Courtesy of The Gorilla Foundation

The Cincinnati Zoo is asking a federal court in California to set a date for a gorilla named "Ndume" to return to Cincinnati.According to court documents, Ndume was scheduled to fly to Cincinnati on June 4, but The Gorilla Foundation where he currently lives objected because of concerns about a stomach bacteria.

The sides filed a joint status update Tuesday in the U.S. District Court for the Northern District of California in San Francisco. In it, the zoo asks Judge Richard Seeborg to set a June 12 transfer date for Ndume to fly to Cincinnati. The Gorilla Foundation wants to delay the transfer for three weeks, citing a health concern.

The Gorilla Foundation announced several days before the mutually agreed upon June 4 transfer date that it would not allow Ndume to travel, the zoo says in the court filing. The foundation says its doctor found Balantidium coli (B. coli) in Ndume's fecal matter and is worried the condition may flare up under the stress of travel.

"Ndume's positive fecal test appeared for the first time, right after Ndume exhibited extreme stress when hearing the transfer crate being closed," the foundation's attorneys write. "This is hardly a coincidence. How can a positive test under these circumstances be ignored? The consequences of being wrong are now higher than ever before. Mere days before he is to be transferred is the time to get his B. coli under control. Transporting him without doing so could prove fatal. "

The Cincinnati Zoo disagrees.

"The primate veterinary experts at [the zoo] and the Gorilla Species Survival Plan (veterinarians who work at other zoos and oversee the transfers of hundreds of gorillas in human care) reviewed this finding and are not concerned that the presence of this trace amount of the non-active form of the protozoal organism poses a health risk to Ndume or should prevent his transfer," zoo attorneys write. "They are confident that he can be safely and successfully returned to Cincinnati now."

The sides are also at odds over which medical professionals know best. Specifically, The Gorilla Foundation's key expert is a gastroenterologist named David Shields, M.D. The foundation says he has more than 10 years of experience working with gorillas in this field of medicine.
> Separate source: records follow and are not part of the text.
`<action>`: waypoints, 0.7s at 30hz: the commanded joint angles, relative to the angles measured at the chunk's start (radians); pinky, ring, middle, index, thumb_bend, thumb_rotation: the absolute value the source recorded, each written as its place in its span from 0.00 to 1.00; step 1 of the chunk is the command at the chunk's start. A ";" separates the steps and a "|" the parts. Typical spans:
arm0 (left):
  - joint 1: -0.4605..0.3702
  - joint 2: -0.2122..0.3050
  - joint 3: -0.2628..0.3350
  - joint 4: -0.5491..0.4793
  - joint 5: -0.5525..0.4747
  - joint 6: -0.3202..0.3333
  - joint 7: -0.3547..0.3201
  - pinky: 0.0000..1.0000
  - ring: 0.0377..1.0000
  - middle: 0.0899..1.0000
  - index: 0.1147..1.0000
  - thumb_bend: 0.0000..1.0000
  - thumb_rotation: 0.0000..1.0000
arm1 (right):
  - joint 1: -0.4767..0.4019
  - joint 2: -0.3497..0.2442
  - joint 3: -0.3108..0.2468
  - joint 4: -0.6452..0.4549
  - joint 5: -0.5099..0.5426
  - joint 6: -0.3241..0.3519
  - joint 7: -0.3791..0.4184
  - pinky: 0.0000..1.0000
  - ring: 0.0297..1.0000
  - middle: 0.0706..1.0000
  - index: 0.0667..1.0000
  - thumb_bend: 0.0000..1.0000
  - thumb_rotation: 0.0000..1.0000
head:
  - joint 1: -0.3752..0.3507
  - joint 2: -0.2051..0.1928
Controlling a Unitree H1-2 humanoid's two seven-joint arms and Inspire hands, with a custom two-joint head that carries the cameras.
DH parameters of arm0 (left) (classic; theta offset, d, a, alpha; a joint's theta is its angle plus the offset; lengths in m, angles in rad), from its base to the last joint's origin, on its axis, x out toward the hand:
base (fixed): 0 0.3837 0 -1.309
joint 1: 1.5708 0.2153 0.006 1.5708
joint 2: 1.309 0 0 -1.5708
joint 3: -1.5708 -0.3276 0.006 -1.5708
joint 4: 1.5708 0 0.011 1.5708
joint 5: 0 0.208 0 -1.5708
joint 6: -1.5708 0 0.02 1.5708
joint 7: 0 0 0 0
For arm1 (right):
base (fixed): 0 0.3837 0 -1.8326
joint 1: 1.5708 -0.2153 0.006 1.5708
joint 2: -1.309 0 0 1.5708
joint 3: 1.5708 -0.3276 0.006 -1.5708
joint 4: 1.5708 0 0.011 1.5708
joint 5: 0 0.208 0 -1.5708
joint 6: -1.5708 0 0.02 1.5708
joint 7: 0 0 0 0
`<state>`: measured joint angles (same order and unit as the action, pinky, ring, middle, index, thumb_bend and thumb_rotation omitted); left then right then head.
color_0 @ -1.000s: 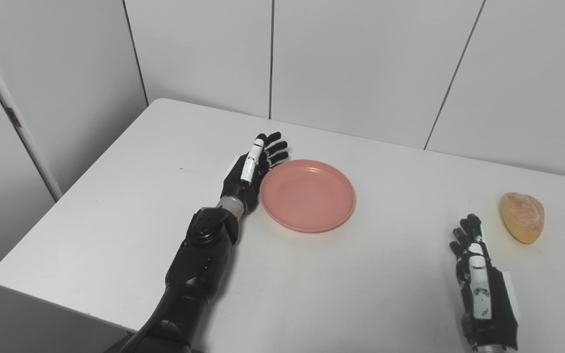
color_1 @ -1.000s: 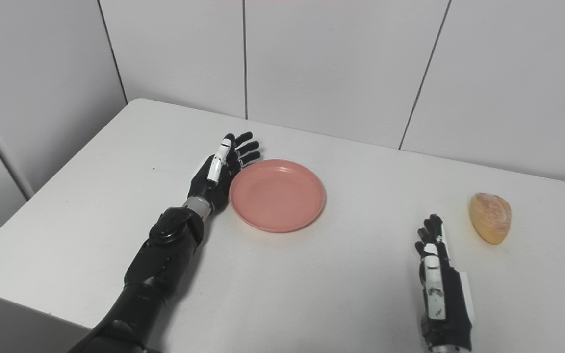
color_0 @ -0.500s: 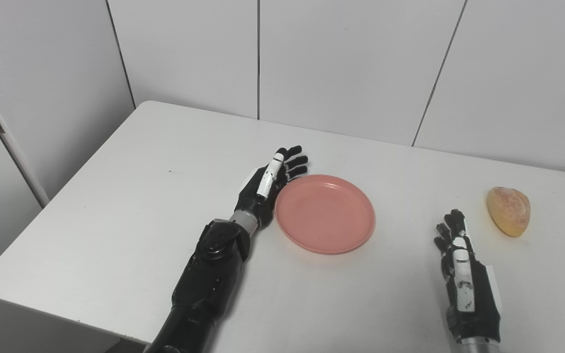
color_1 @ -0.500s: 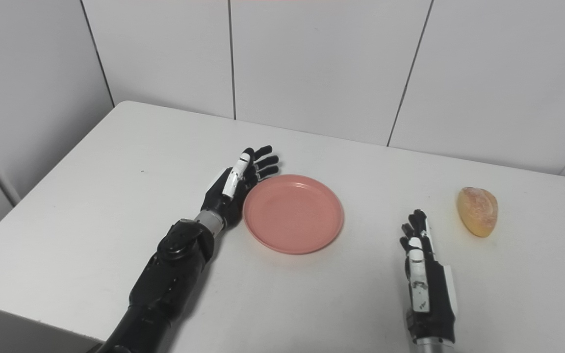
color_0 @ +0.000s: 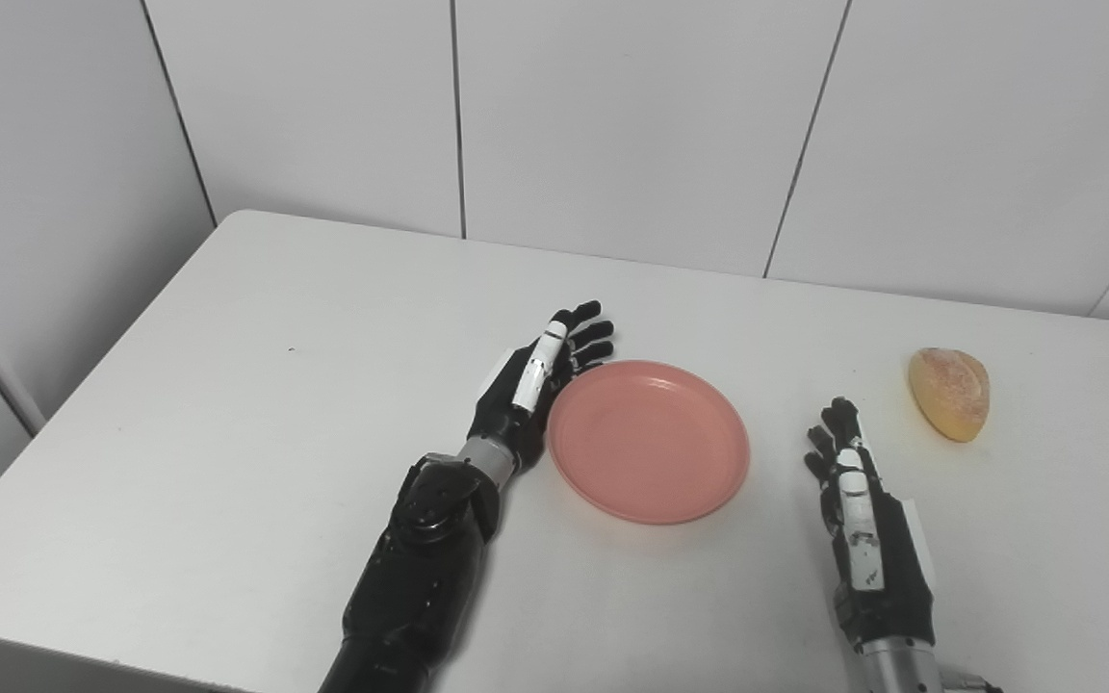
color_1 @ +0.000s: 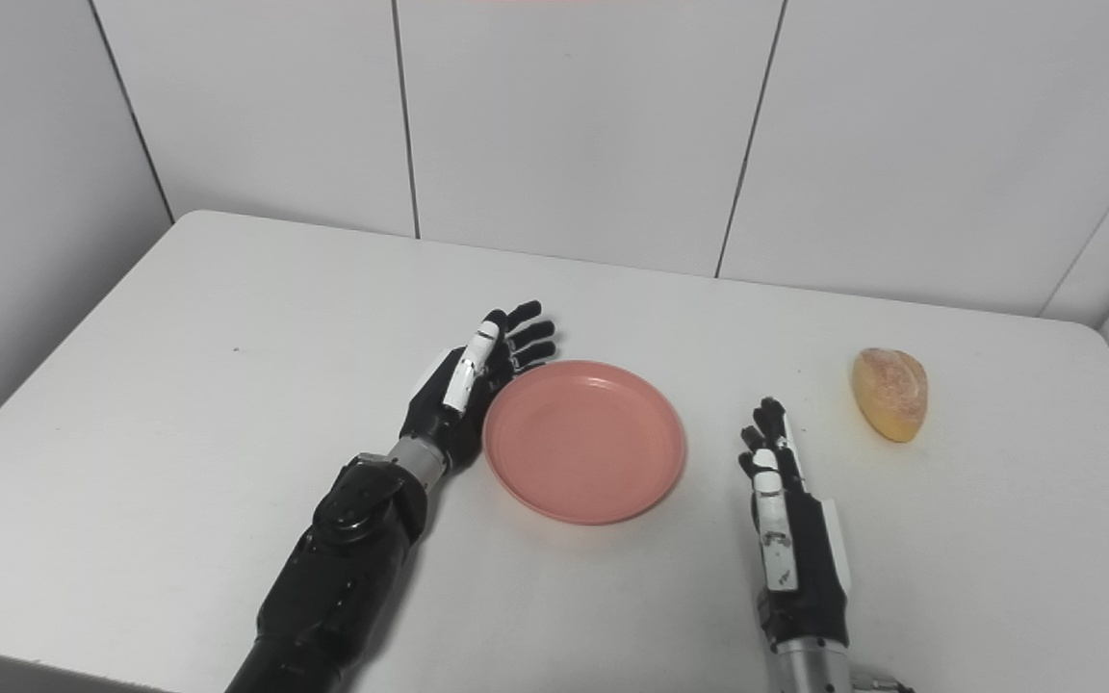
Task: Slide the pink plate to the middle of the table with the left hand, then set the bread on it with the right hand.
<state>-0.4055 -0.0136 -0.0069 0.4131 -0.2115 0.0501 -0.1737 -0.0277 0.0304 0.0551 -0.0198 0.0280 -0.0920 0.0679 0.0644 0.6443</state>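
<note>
Since the earlier frames, the whole view has shifted, so the camera has moved; against the table, the pink plate (color_0: 649, 441) with the left hand (color_0: 528, 390) beside it has travelled toward the table's middle. Left hand: open, fingers spread and extended, standing on its edge with the palm against the plate's left rim. It holds nothing. Right hand (color_0: 864, 525): open, fingers straight and slightly apart, low over the white table (color_0: 227, 433), holding nothing. Plate: empty, flat on the table, between the two hands, touching the left one and clear of the right one. Bread (color_0: 948, 392): on the table beyond the right hand's fingertips and to their right, apart from them, and well apart from the plate.
</note>
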 commanded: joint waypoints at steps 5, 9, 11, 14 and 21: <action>0.019 0.001 -0.020 0.030 0.020 -0.005 -0.015 0.89 0.88 0.88 0.86 0.35 1.00 | 0.022 0.020 0.009 0.008 -0.006 0.027 -0.014 0.97 0.97 0.98 0.98 0.22 1.00 | -0.013 0.005; 0.024 0.003 -0.028 0.030 0.028 -0.012 -0.021 0.89 0.88 0.88 0.86 0.34 1.00 | 0.022 0.020 0.012 0.005 -0.004 0.023 -0.014 0.98 0.97 0.98 0.98 0.21 1.00 | -0.021 0.008; 0.027 0.003 -0.033 0.029 0.030 -0.008 -0.023 0.90 0.88 0.87 0.86 0.34 1.00 | 0.022 0.020 0.011 0.009 0.001 0.021 -0.013 0.98 0.97 0.98 0.98 0.23 1.00 | -0.027 0.010; 0.030 0.002 -0.037 0.024 0.032 -0.003 -0.022 0.89 0.88 0.87 0.86 0.33 1.00 | 0.022 0.022 0.012 0.001 -0.001 0.028 -0.016 0.99 0.97 0.99 0.98 0.23 1.00 | -0.036 0.011; 0.035 0.008 -0.042 0.023 0.035 -0.009 -0.029 0.90 0.89 0.88 0.87 0.34 1.00 | 0.025 0.028 0.007 -0.035 -0.003 0.034 -0.030 0.98 0.96 0.97 0.97 0.24 1.00 | -0.077 0.017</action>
<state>-0.3960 -0.0083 -0.0420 0.4187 -0.1900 0.0170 -0.1962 -0.0162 0.0438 0.0586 -0.0403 0.0221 -0.0653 0.0421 -0.0092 0.6611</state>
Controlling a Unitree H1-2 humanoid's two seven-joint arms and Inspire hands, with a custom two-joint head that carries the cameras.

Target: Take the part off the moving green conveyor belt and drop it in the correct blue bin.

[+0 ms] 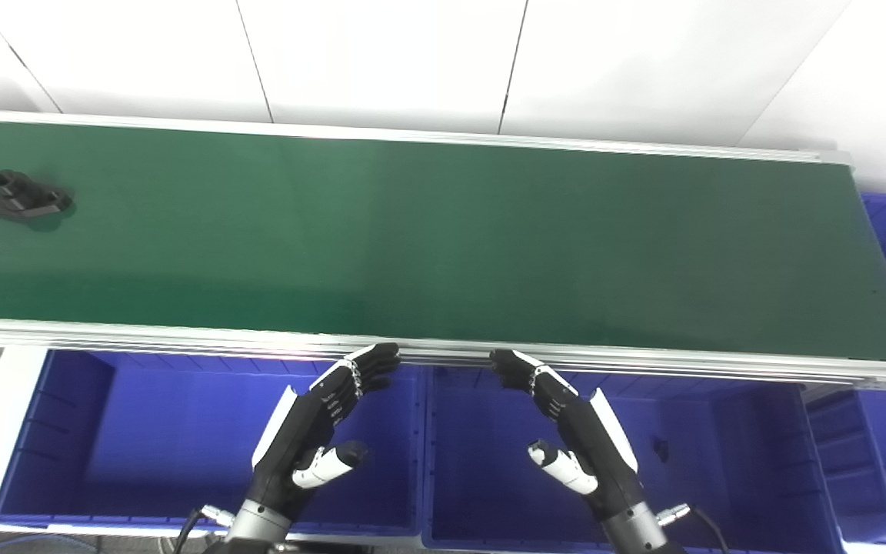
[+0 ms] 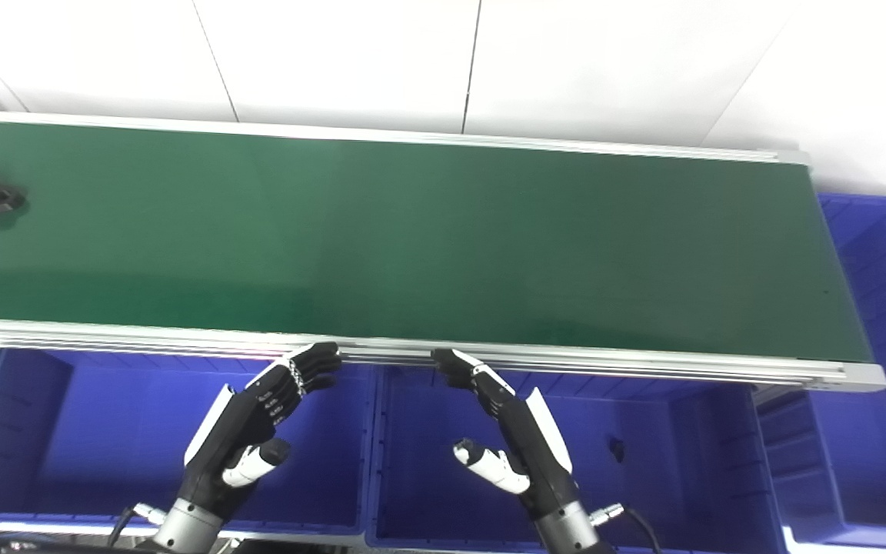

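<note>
Left eye view: part (image 1: 24, 197) far left of left hand (image 1: 312, 431).

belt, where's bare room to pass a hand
The green belt is bare from the black part at its far left to its right end. Crowded only at the near rail, where left hand and right hand hover.
</note>
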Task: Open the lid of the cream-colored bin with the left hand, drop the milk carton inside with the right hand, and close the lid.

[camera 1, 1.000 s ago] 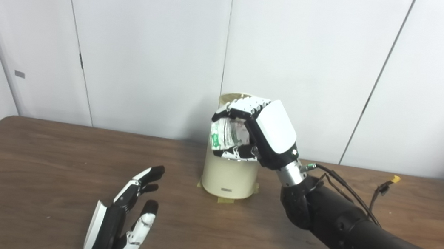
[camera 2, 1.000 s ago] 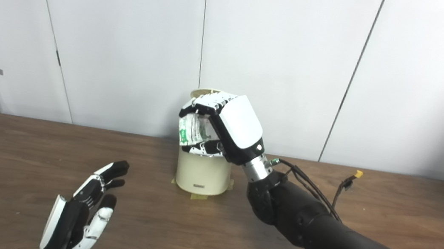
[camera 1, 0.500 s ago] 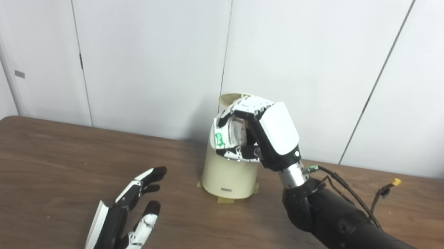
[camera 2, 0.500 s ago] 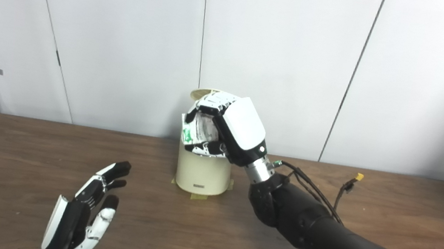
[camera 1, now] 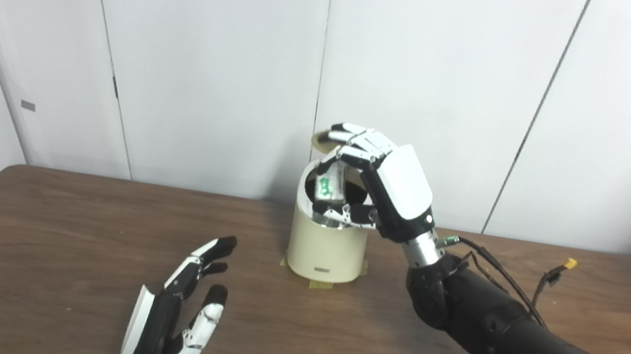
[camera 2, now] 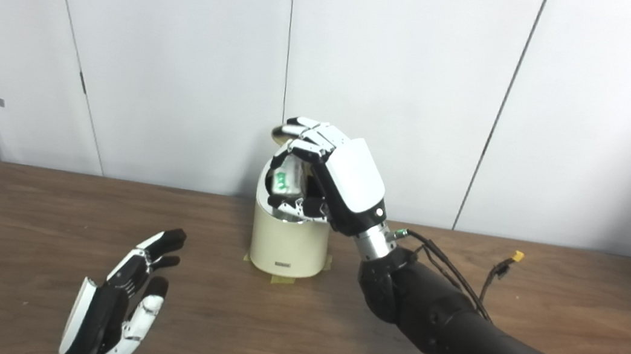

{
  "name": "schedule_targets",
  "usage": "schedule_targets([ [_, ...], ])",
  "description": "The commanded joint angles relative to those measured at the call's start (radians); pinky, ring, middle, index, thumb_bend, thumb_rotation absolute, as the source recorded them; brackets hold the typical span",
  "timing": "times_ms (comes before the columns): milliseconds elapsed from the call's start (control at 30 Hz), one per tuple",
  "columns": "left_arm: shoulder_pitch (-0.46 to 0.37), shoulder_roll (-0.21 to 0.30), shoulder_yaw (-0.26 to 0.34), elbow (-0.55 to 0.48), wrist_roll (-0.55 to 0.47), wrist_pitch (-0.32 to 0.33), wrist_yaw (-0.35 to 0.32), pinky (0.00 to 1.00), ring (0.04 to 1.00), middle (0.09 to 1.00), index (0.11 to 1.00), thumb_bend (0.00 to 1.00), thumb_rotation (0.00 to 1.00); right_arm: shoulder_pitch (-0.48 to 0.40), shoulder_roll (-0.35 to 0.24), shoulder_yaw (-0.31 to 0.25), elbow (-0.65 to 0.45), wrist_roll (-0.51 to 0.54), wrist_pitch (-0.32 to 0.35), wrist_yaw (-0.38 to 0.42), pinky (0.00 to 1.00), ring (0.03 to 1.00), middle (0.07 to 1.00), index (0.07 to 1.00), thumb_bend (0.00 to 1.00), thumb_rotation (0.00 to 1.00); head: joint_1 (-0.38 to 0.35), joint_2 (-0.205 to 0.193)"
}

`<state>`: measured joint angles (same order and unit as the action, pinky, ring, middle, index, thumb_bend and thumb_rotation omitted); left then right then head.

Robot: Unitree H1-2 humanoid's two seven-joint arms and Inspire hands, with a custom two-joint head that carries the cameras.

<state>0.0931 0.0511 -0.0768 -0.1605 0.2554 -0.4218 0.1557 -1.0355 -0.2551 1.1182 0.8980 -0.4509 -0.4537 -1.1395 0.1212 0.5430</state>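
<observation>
Brown wood table (camera 1: 41, 226), white panelled wall (camera 1: 214, 66), right hand (camera 1: 379, 182) spread (carton (camera 1: 326, 186) loose), left hand (camera 1: 176, 311) empty, splayed

A dark wooden table (camera 1: 41, 226) carries the cream bin (camera 1: 325, 251) (taped down at its base), near the back edge.

milk carton (camera 1: 326, 187) half hidden in bin (camera 1: 325, 251) (lid mostly occluded)

a cream-colored bin (camera 1: 325, 251), round and upright, stands directly beneath the right hand (camera 1: 388, 183), its lid (camera 1: 320, 139) tipped up behind the fingers. a white milk carton (camera 1: 327, 186) with green print sits tilted in the bin's open mouth, between the spread fingers and the thumb; contact cannot be made out.
</observation>
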Motion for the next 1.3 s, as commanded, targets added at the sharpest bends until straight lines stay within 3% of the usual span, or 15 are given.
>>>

The zoo counters that Shields is a human doctor, not a veterinarian. It points out that seven veterinarians, including two picked by the foundation, all agreed on a recent conference call that Ndume could "be safely transferred at this time, despite the potential presence of B. coli in his system."

This is the third time Ndume's return was canceled. He was first scheduled for transport on May 13. The foundation says the zoo postponed the first two dates.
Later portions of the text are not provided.